• What the exercise asks
Lines from the line with "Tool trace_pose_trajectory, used" to the line with "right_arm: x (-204" in the entries below, and only those, must be output exactly, with both ends included.

Records from a data collection
*** Begin section ***

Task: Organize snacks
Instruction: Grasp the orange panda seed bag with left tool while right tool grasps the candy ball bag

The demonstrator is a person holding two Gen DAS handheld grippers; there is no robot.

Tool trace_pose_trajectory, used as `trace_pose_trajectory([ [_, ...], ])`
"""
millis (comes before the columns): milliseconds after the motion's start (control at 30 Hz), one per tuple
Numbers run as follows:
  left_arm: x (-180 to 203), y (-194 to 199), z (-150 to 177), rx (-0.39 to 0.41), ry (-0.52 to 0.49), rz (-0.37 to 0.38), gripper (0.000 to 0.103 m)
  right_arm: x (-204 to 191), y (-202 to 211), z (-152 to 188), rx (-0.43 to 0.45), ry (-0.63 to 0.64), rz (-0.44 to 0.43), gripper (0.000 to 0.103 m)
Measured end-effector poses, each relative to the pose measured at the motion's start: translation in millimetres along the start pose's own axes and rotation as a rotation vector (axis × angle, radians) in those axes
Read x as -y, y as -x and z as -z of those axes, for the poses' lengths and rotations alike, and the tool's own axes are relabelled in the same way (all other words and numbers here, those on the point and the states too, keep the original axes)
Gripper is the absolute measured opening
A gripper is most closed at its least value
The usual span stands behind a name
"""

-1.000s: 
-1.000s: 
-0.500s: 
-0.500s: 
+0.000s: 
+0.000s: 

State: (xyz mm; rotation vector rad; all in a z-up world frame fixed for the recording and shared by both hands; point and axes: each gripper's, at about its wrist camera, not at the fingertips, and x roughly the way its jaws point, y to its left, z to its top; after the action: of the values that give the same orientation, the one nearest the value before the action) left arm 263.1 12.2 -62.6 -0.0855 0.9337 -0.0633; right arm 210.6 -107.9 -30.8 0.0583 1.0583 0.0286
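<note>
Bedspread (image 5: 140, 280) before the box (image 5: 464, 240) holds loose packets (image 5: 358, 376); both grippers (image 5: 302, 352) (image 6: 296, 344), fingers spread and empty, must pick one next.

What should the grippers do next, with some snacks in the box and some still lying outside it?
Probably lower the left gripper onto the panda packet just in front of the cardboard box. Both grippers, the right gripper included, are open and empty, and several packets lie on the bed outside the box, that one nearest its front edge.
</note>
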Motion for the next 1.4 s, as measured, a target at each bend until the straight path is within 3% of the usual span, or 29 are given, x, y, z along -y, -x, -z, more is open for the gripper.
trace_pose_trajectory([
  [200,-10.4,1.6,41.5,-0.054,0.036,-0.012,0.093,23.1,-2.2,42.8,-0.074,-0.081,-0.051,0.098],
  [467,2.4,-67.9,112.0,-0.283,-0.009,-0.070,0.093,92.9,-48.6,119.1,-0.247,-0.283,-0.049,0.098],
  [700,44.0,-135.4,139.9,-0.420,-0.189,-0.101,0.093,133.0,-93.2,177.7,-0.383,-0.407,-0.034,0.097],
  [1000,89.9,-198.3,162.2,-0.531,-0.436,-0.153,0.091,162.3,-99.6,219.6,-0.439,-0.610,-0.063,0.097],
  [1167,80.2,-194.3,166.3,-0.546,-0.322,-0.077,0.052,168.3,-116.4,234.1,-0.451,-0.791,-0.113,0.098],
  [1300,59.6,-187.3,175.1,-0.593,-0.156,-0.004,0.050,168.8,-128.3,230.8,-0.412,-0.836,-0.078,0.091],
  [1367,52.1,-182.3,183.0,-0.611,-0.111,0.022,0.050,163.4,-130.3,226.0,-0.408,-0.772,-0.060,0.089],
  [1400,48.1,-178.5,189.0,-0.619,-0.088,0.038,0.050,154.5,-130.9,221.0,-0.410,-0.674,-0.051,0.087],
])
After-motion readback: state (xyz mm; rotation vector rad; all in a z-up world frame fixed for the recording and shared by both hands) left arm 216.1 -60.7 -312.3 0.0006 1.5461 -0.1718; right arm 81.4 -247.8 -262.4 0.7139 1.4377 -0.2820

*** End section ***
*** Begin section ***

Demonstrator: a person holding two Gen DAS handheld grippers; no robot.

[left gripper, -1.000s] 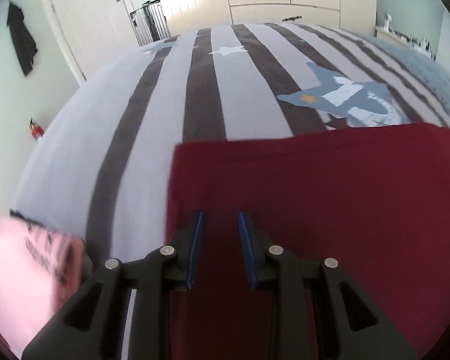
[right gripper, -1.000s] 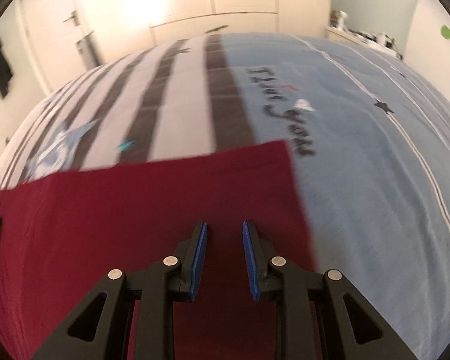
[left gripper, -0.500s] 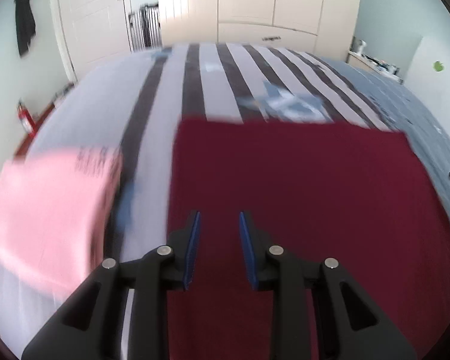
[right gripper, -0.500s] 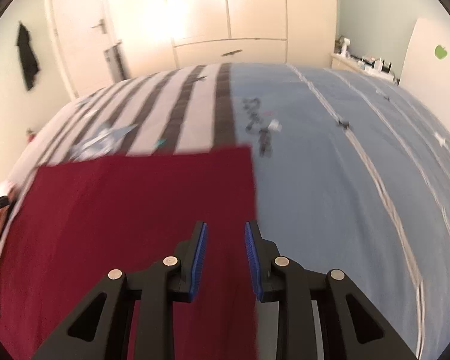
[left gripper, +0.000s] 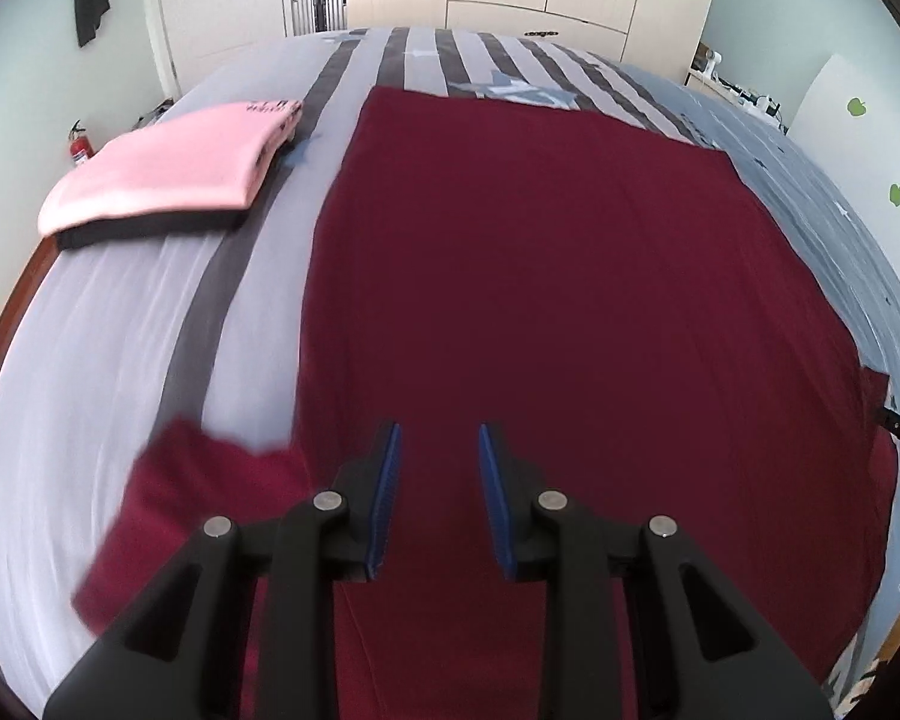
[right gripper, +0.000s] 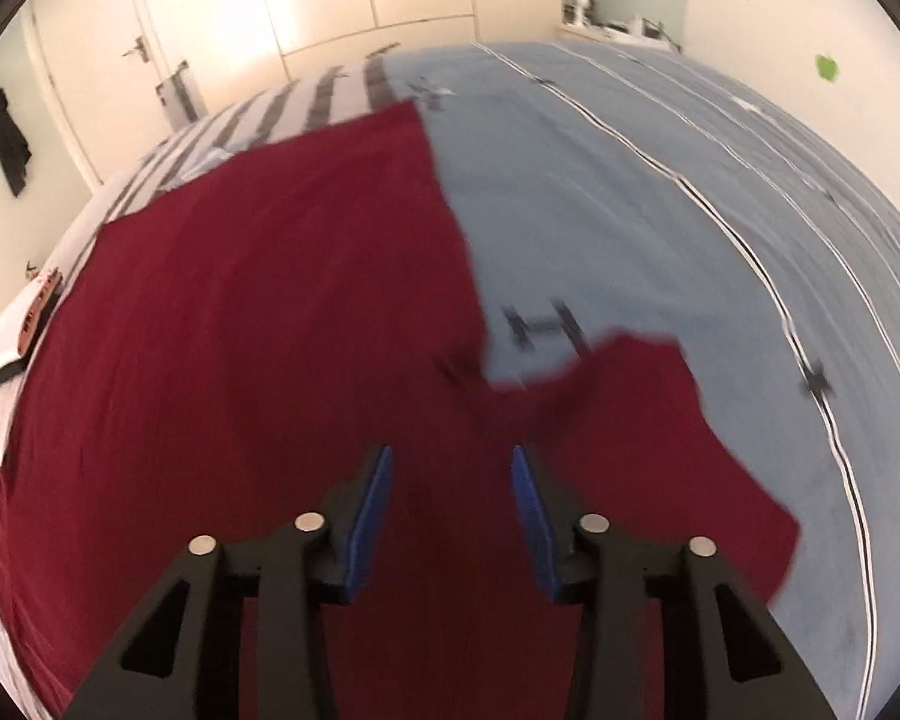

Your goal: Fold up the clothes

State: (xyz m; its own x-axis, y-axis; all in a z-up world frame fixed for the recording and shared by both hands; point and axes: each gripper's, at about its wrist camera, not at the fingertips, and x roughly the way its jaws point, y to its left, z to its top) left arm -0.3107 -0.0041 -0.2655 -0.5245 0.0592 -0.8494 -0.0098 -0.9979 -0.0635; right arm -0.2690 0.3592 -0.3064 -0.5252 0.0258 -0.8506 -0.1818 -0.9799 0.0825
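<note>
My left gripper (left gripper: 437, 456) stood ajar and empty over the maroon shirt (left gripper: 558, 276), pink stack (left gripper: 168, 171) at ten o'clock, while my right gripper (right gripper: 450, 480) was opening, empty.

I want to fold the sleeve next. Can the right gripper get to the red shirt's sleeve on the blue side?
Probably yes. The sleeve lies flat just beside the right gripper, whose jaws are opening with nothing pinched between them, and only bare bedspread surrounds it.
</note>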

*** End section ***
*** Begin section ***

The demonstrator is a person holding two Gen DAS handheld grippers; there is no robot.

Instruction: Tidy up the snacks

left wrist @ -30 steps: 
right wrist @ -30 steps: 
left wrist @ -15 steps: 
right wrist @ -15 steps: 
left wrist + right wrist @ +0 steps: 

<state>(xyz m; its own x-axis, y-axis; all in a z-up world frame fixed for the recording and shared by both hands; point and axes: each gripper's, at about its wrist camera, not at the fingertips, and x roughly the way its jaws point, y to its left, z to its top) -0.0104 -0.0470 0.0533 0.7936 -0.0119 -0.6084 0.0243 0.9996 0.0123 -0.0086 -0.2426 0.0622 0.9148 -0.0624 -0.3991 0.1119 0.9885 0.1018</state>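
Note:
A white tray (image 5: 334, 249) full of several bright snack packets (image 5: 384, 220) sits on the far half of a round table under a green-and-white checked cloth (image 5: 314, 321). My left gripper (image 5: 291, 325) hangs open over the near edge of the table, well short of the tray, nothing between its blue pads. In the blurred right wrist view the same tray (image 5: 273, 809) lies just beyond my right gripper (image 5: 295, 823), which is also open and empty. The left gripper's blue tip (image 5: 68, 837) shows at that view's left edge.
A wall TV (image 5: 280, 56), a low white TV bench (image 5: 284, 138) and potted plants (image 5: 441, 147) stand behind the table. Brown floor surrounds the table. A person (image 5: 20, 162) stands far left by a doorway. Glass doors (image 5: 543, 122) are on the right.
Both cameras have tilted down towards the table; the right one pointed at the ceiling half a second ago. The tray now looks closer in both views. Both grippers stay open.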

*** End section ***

• Output for this task
Tool trace_pose_trajectory, used as `trace_pose_trajectory([ [_, ...], ])`
"""
millis (comes before the columns): milliseconds after the motion's start (control at 30 Hz), one per tuple
Numbers run as follows:
  left_arm: x (-180 to 203), y (-194 to 199), z (-150 to 177), rx (-0.39 to 0.41), ry (-0.52 to 0.49), rz (-0.37 to 0.38), gripper (0.000 to 0.103 m)
  right_arm: x (-204 to 191), y (-202 to 211), z (-152 to 188), rx (-0.43 to 0.45), ry (-0.63 to 0.64), rz (-0.44 to 0.43), gripper (0.000 to 0.103 m)

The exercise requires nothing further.